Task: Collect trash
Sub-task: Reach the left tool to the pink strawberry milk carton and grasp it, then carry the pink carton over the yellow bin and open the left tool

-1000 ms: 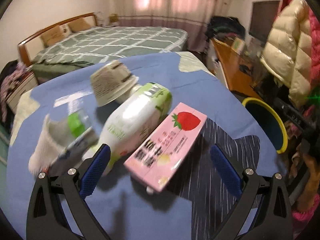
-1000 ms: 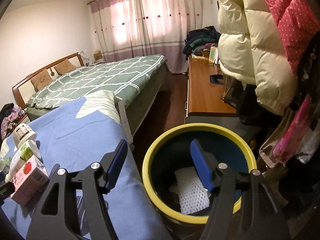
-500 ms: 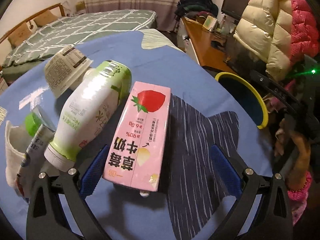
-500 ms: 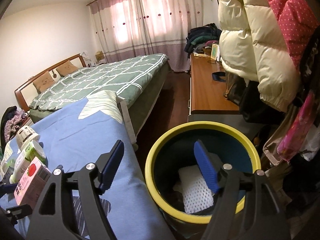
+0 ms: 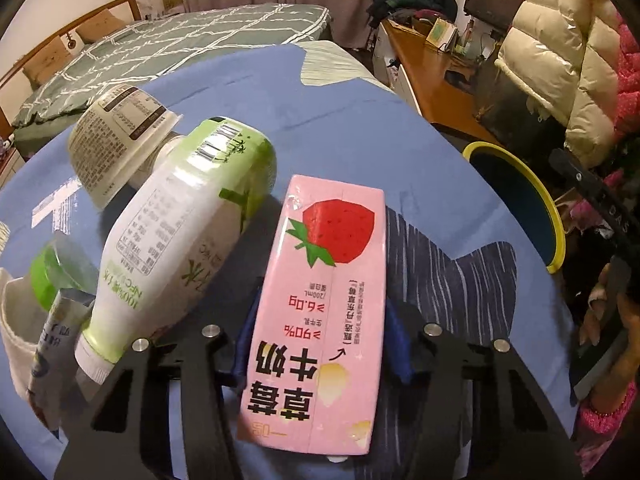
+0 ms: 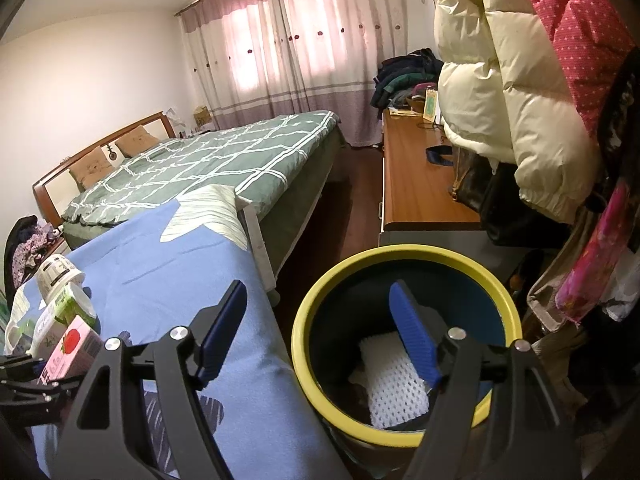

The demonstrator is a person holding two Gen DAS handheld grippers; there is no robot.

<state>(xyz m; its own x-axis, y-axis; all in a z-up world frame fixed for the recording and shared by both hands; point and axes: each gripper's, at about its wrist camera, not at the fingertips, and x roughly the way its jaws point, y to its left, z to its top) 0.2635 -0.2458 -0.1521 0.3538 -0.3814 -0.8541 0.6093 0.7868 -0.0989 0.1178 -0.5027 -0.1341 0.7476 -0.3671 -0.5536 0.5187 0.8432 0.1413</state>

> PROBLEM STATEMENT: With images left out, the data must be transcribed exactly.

> OUTPUT FOR THIS EXERCISE:
Task: Collect trash
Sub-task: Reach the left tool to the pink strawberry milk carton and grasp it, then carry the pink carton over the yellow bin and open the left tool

-1000 ms: 
-1000 ms: 
-500 ms: 
-500 ms: 
+0 ms: 
+0 ms: 

The demonstrator is a person holding two Gen DAS handheld grippers; there is no robot.

<state>(xyz m; its own x-axis, y-axis; all in a z-up world frame fixed for the recording and shared by both hands; point and axes: each gripper's, at about its wrist camera, not at the fingertips, and x roughly the way its jaws point, y to its left, z to its top) 0.2635 -0.2458 -0.1521 0.3538 -0.3814 -0.8541 0.6093 0.7868 -0.0989 0.1178 -0.5027 -0.1341 0.7476 -0.3671 -0.5536 0.5187 0.8432 0.1413</state>

Nothing else belongs in this answer.